В ядре растительной клетки существует система контроля метилирования ДНК фитогормонами. Добавление к ядерным экстрактам проростков пшеницы гиббереллина, 6-бензиламино-пурина и фузикокцина повышает на 30–65 % уровень метилирования ДНК пшеницы. В то же время эти фитогормоны не оказывают стимулирующего воздействия на активность частично очищенных ДНК-метилазных препаратов, что указывает на их опосредованное действие через ядерные белки. Как отмечено выше, в N-концевом домене большинства эукариотических ДНК-метилаз присутствуют разнообразные функционально значимые последовательности, определяющие их ассоциацию с ядерными белками. Это позволяет предположить, что происходит регуляция активности ДНК-метилаз на уровне белок-белковых взаимодействий. Так, супрессор опухолей Rb способен модулировать активность метилазы Dnmt1 человека.

Модификация метилазы Dnmt3a убиквитиноподобным пептидом SUМО-1 модулирует ее взаимодействие с деацетилазами гистонов и функцию транскрипционного репрессора. Метилаза Dnmt3b также модифицируется пептидом SUМО-1. В настоящее время изучается роль метилирования ДНК в иерархии процессов установки эпигенетического статуса хроматина. Так, метилирование ДНК растений в последовательностях СрNрG контролируется первичным метилированием гистона НЗ. Этот процесс осуществляется через взаимодействие хромометилазы СМТЗ с гомологом гетерохроматинового белка НР1, который, в свою очередь, взаимодействует с метилированным лизином 9 гистона НЗ (НЗК9), модифицированным специфической лизиновой гистон-НЗ-метилтрансферазой. У N.сrassа экспрессия активности ДНК-метилазы dim-2 контролируется также гистоновой Н3К9-метил-трансферазой. В свою очередь, метилирование Lys9 в гистоне НЗ может зависеть от первичного метилирования в ДНК последовательностей СрG. В последнее время установлено, что у большинства эукариотических организмов геномное метилирование осуществляют множественные ДНК-метилазы, специфически участвующие в различных генетических процессах, причем иногда даже без проявления своей каталитической метилтрансферазной функции. В клетках низших эукариот, обладающих только одной ДНК-метилазой. этот фермент способен выполнять множественные функции и модифицировать цитозин в различных специфических последовательностях ДНК за счет действия модулирующих факторов.

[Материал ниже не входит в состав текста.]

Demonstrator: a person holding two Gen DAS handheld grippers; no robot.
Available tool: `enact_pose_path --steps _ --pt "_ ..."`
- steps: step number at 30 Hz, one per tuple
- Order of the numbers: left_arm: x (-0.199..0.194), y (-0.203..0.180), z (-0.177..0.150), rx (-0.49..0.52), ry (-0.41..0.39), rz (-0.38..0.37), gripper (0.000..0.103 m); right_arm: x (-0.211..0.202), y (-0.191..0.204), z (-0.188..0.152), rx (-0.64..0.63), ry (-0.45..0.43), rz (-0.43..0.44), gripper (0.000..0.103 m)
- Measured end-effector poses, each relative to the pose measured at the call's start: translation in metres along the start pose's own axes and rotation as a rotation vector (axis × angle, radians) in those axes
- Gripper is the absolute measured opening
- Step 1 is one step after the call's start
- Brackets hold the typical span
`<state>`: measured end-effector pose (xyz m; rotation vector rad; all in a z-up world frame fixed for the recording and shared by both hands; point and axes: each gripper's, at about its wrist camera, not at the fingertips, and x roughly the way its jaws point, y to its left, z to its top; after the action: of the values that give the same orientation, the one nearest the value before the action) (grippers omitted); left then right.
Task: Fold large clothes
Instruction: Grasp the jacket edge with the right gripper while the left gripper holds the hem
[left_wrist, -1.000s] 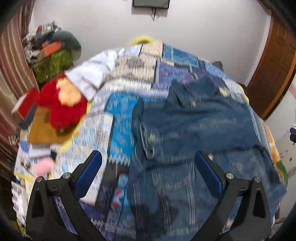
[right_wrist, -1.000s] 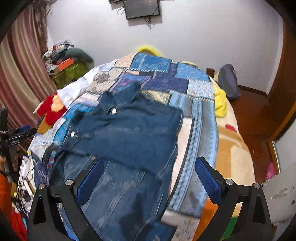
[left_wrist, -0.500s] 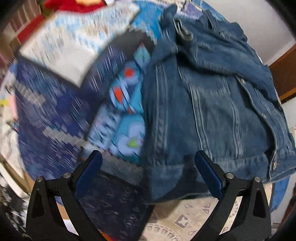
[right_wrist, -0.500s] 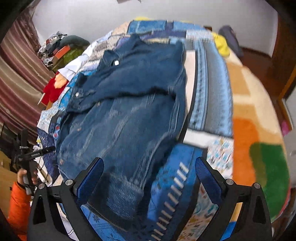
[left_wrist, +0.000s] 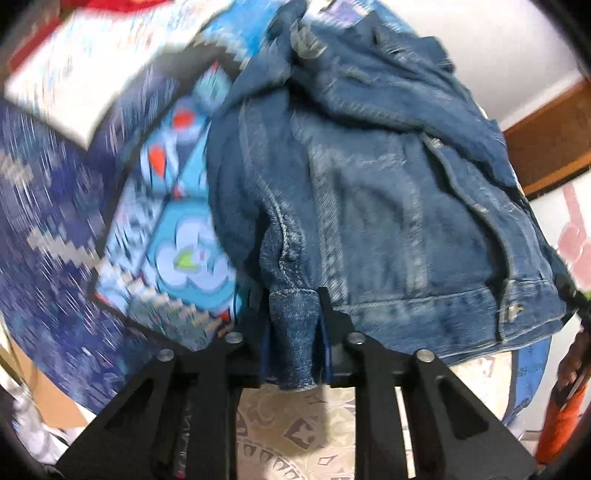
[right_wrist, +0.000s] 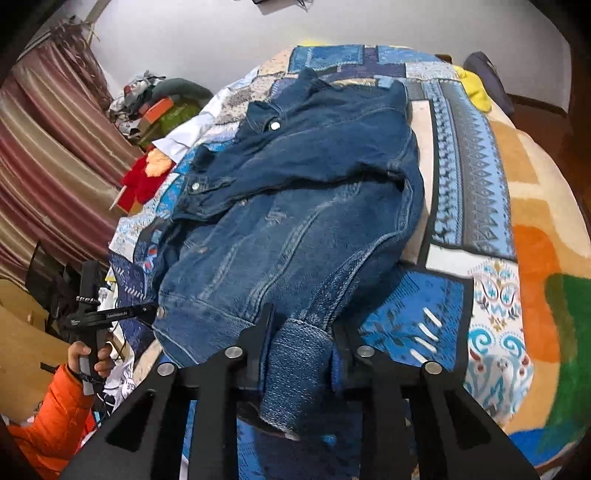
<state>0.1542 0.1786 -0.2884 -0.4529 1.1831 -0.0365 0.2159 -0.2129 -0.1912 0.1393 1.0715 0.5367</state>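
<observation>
Jacket: the denim jacket (right_wrist: 295, 206) lay spread on the quilt-covered bed (right_wrist: 465, 192).
Left hand-held gripper (left_wrist: 293, 332): closing, pinching the jacket's hem corner.
Right hand-held gripper (right_wrist: 301, 354): closing, pinching the opposite hem corner.
Left hand (right_wrist: 90, 356): orange sleeve (right_wrist: 55, 417).
</observation>
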Motion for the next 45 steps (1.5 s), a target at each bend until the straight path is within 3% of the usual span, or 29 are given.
enact_pose_path --steps 5,9,13,18,22,27,33,39,40,42,43,45 --pt "-0.049 -0.026 0.034 0.082 -0.139 -0.019 0.017 -0.006 0.017 0.023 -0.073 -0.066 0.002 0.016" --pt "-0.089 -0.052 0.078 0.127 -0.261 -0.052 0.016 -0.013 0.025 0.061 -0.092 -0.149 0.025 0.015" --pt "-0.12 -0.052 0.135 0.091 -0.362 -0.099 0.015 -0.018 0.022 0.114 -0.074 -0.234 0.028 0.015" --pt "-0.116 -0.042 0.213 -0.001 -0.454 -0.041 0.015 -0.009 0.0 0.201 -0.022 -0.335 -0.034 0.015" --pt "-0.072 -0.033 0.273 -0.063 -0.424 0.022 0.015 0.033 -0.03 0.26 0.056 -0.305 -0.053 0.015" --pt "-0.008 -0.02 0.313 -0.098 -0.344 0.092 0.015 0.109 -0.064 0.309 0.131 -0.216 -0.087 0.015" --pt "0.074 0.007 0.334 -0.148 -0.214 0.154 0.018 0.18 -0.104 0.325 0.134 -0.069 -0.108 0.015" --pt "0.103 0.005 0.33 -0.109 -0.192 0.214 0.02 0.178 -0.141 0.319 0.151 0.0 0.056 0.015" --pt "0.103 0.003 0.33 -0.102 -0.188 0.232 0.02 0.17 -0.144 0.32 0.149 -0.009 0.024 0.016" --pt "0.103 0.001 0.332 -0.094 -0.178 0.251 0.02 0.137 -0.156 0.322 0.117 -0.096 -0.296 0.016" --pt "0.101 -0.001 0.332 -0.088 -0.176 0.253 0.02 0.122 -0.164 0.322 0.117 -0.128 -0.398 0.016" --pt "0.093 -0.006 0.331 -0.045 -0.174 0.26 0.021 0.096 -0.179 0.321 0.139 -0.139 -0.413 0.016"
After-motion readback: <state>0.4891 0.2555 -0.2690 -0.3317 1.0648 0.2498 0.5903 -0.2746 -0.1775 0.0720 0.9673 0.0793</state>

Особый тип контроля метилирования ДНК осуществляется на уровне ДНК-белковых взаимодействий. Так, фактор транскрипции Sр1 часто ассоциируется с неметилированными СрG-островками в промоторах хаус-киппинг-генов, запрещая de novo метилирование таких СрG-островков и поддерживая конститутивную экспрессию этих генов. Делеция промоторной области гена АРRТ с GС-боксами или мутации в них Sр1-узнаваемых последовательностей с СрG-сайтами приводили к метилированию de novo СрG-островков этого гена. Белки, так или иначе связанные с функционирование ДНК-метилаз приведены в табл. 5.

В то же время белки, связывающиеся с метилированной ДНК, могут поддерживать ее метилированное состояние. Поэтому следует отметить существование особого класса ДНК(m⁵СрG) – связывающихся белков. Вероятно, такие белки могут опосредовать жесткую обратную связь между СрG– и СрNрG-типами метилирования специфических генетических областей. Также эти белки могут определять безальтернативный СрG-типа гиперметилирования при некоторых формах рака.

Таблица 5

Белки, ассоциированные с метилтрансферазами

Для диагностики, прогнозирования и терапии заболеваний, связанных с аномальным метилированием ДНК, также важен вопрос о статусе различных сайт-специфических типов метилирования в картине метилирования генома в норме и при патологии. Надо отметить, что в клетке ДНК-метилазы действуют не на уровне простых ДНК-белковых комплексов, а на уровне ДНК в структуре сложно устроенного хроматина. Именно на уровне хроматина окончательно реализуются взаимосвязи между модификацией генома и многочисленными эпигенетическими модификациями белков хроматина. В настоящее время детально изучается причинно-следственная взаимосвязь метилирования ДНК и модификаций ядерных белков в процессах организации хроматина.

Дальнейшие исследования структурно-функциональной картины метилирования эукариотического генома и путей его регуляции имеют большое значение для понимания молекулярных основ эпигенетических процессов.